Kent McIntyre bought an airplane for his company.
And while the 1969 Cessna 172 is used for Bevan-Rabell’s business, it also serves as a means for McIntyre to do his part in growing the ranks of general aviation pilots, which the nation’s largest pilot group has identified as one of its priorities.
The 20-employee company, located on the east side of Wichita Eisenhower National Airport, does avionics repair and installation, and aircraft maintenance.
McIntyre, a pilot since 1977, took delivery of the airplane last March. Bevan-Rabell uses the airplane to service customers in Hutchinson and Enid, Okla.
But it also is available for its employees to use. If the single, piston-engine airplane isn’t scheduled for business use, employees can use it rent-free. All they have to do is pay for the gas.
“I think it’s important that people who work on airplanes understand how they work,” McIntyre said. “And I also think it’s important that people who work on them, fly them.
“We felt like it was a good incentive to get new pilots.”
Airplane rentals in the Wichita area for a single-engine airplane vary between $75 and $220 an hour.
It’s that employee perk that has led one employee to earn his private pilot’s license. Another Bevan employee is working on her’s and a third employee plans to start work on his license soon, too, McIntyre said.
Those newcomers are in addition to four other licensed pilots at Bevan, including one who had let his license lapse but renewed it after the company bought the plane.
“I had no place to get current without spending a lot of money,” said Chuck Smitley, an avionics installer, who estimated his license had lapsed for eight years before he renewed it. “The company having (an airplane) made it a lot cheaper.”
There are fewer active, licensed pilots in the U.S. than there were five and 10 years ago, according to the Federal Aviation Administration’s Civil Airmen Statistics reports. The most recent data said there were 593,499 active, licensed pilots in 2014. That’s down 5.4 percent from 2010, and 2.7 percent lower than in 2005.
According to the FAA data, the peak year was in 1980, when there were 827,071 active, licensed pilots in the country.
Bevan-Rabell’s initiative “is consistent with AOPA’s goals of growing the community of pilots and making aviation more accessible,” said Joe Kildea, spokesman for the Aircraft Owners and Pilots Association.
“Besides being a great perk, when employers help budding aviators or rusty pilots, they can see bottom-line benefits that come with having pilots on staff as well as a more confident and knowledgeable workforce,” Kildea added.

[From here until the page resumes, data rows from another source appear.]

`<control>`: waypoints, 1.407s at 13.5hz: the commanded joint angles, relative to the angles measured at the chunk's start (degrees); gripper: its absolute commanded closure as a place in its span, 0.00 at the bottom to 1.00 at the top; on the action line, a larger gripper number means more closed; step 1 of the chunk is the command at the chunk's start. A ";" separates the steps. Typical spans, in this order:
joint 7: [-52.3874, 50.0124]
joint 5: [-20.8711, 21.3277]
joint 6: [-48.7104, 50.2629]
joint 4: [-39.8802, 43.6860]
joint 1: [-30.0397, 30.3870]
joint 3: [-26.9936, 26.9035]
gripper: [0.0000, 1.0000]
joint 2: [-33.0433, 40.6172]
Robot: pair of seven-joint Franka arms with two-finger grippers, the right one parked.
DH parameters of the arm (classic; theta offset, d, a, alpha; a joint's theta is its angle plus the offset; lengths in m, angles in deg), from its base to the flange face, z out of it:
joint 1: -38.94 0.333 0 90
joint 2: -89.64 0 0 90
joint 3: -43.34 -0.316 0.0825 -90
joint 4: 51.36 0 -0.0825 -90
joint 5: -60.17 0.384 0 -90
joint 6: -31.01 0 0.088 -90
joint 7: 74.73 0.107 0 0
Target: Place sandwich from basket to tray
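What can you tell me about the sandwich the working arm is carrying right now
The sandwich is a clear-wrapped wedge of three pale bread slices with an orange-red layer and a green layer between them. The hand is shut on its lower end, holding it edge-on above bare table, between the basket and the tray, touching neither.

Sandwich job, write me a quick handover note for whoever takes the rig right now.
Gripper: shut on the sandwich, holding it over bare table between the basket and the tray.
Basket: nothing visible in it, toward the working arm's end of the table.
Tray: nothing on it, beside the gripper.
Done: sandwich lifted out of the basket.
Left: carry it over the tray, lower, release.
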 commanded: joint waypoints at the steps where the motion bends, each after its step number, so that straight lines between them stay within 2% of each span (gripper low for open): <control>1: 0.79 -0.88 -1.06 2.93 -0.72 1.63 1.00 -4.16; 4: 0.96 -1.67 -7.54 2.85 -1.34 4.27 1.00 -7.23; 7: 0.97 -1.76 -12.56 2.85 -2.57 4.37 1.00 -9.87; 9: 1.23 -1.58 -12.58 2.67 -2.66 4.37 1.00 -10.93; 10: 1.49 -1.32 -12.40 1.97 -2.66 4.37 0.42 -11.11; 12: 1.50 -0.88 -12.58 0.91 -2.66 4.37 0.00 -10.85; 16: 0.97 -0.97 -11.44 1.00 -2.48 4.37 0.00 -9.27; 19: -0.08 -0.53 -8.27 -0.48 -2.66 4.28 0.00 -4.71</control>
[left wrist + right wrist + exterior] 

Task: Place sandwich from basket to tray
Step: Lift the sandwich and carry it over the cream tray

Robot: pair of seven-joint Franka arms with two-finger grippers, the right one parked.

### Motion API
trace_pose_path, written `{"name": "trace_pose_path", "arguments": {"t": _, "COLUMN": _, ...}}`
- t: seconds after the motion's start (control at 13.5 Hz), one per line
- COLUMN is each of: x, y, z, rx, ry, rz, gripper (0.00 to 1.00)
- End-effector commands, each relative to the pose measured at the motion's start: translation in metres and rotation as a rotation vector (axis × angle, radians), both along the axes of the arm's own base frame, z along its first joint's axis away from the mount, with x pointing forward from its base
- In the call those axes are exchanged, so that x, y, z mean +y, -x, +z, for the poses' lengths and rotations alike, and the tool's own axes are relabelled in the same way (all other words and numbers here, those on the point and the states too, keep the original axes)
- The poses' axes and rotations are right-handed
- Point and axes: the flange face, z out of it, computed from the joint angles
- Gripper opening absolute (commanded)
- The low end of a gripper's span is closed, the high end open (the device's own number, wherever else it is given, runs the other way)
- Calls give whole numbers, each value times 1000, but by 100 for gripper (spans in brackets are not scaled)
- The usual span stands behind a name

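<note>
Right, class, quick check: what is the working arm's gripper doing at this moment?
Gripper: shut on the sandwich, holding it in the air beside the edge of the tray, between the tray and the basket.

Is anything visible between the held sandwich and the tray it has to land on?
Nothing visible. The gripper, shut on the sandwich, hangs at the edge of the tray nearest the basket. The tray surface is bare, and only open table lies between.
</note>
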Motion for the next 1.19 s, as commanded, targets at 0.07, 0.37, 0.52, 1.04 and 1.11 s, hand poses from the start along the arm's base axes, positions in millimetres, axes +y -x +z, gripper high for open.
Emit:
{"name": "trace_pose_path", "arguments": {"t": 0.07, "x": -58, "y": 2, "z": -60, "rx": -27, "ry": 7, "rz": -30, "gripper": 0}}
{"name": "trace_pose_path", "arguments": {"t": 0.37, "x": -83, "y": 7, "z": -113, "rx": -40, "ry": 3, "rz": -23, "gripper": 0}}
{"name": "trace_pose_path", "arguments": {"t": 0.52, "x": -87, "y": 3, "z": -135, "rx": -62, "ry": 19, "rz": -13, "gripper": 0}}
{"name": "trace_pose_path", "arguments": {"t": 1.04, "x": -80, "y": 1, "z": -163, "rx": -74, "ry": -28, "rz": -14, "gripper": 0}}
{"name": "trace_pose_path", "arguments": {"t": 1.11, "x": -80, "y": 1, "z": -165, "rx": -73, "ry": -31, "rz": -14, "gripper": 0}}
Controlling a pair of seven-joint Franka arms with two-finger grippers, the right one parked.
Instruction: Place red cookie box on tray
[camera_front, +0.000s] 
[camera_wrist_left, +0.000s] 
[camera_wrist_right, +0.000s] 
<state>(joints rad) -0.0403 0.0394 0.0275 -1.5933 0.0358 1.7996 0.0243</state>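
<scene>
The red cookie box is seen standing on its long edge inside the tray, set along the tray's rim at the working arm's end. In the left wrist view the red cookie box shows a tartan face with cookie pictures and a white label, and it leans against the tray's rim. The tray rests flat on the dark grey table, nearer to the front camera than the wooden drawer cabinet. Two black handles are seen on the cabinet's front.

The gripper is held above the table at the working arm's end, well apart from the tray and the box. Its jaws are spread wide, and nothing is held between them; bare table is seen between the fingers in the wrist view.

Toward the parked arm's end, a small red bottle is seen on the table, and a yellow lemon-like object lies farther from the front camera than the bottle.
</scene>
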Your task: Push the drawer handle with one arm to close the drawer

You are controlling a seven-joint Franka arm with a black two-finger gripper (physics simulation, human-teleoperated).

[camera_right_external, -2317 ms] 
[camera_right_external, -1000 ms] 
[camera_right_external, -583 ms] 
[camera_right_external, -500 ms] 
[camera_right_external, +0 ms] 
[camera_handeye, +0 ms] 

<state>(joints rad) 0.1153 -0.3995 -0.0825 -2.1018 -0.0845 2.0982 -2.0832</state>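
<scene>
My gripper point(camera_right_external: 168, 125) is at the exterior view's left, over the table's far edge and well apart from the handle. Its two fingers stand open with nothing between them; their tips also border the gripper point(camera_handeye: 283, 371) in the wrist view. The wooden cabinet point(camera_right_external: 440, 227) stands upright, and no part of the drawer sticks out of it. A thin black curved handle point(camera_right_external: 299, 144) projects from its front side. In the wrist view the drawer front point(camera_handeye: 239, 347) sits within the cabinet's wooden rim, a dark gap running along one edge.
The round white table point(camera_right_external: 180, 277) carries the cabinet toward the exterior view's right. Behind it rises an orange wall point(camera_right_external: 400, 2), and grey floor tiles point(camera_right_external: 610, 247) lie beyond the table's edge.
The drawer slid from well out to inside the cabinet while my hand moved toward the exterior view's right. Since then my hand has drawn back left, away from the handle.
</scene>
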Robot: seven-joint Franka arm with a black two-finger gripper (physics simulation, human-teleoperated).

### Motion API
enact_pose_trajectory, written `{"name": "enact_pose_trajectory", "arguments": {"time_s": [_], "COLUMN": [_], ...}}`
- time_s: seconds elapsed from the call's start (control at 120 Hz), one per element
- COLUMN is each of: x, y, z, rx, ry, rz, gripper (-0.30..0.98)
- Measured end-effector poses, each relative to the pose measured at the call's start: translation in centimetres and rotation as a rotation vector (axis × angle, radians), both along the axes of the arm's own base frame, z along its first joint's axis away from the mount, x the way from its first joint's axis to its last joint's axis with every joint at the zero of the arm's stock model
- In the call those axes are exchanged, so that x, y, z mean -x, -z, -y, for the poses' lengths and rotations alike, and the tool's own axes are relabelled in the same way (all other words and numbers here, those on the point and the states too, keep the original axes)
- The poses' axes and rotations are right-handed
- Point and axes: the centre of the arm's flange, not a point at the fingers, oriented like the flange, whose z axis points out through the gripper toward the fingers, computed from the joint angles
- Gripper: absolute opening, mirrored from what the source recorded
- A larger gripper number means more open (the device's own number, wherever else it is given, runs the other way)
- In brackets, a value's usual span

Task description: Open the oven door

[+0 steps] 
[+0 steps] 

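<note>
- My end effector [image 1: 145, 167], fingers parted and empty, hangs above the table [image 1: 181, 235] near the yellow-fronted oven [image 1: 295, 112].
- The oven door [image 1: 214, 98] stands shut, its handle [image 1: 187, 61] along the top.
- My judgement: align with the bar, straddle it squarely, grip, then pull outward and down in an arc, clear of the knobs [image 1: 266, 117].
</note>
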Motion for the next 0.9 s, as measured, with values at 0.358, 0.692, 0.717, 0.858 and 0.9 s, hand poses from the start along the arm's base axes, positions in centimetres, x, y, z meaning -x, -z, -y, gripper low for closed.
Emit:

Scott Merchant was Bevan-Rabell’s first new pilot. An avionics technician who has worked in the industry for 20 years, Merchant started working on his pilot’s license the same month the company took delivery of the 172. He earned his license in August.
“It’s a very good benefit of the company to offer it to us,” said Merchant, who estimates he now has 80 hours of flight time in his logbook. “It’s good for morale. It’s good for training.”
Merchant said regardless of whether McIntyre purchased the airplane, he would have pursued flight training at some point. The costs would have been higher, though, and it would have taken him longer to become a private pilot.
“It would have taken more things financially to make it happen,” he said.
Sarah Johnson, Bevan-Rabell’s director of marketing, is more than 20 hours into her flight training. She said she grew up with grandparents who got her interested in flying.
A nine-year Bevan employee, Johnson won a $3,000 scholarship from the Aircraft Electronics Association to help pay for her flight training. She said between the scholarship and access to a rent-free airplane, it has made her goal of getting a pilot’s license financially achievable.
“I wouldn’t have it if I didn’t work here,” she said. “Truly, I would not fly. … I think we’re pretty fortunate to have this.”
McIntyre said he hopes more Bevan employees follow Merchant and Johnson to the left seat. At the very least, he thinks they understand the value the airplane brings to the company.
For instance, when employees like Merchant need to make a run to Enid, the airplane saves the company more than two hours of staff time: about four hours of driving roundtrip compared with an hour to one hour and 20 minutes flying.
“Even the people that don’t fly as much as I wish they would help support the airplane in some way,” McIntyre said. “They don’t always see a benefit to themselves, but when we go for a part or use the airplane to service a customer off site, it becomes more apparent.”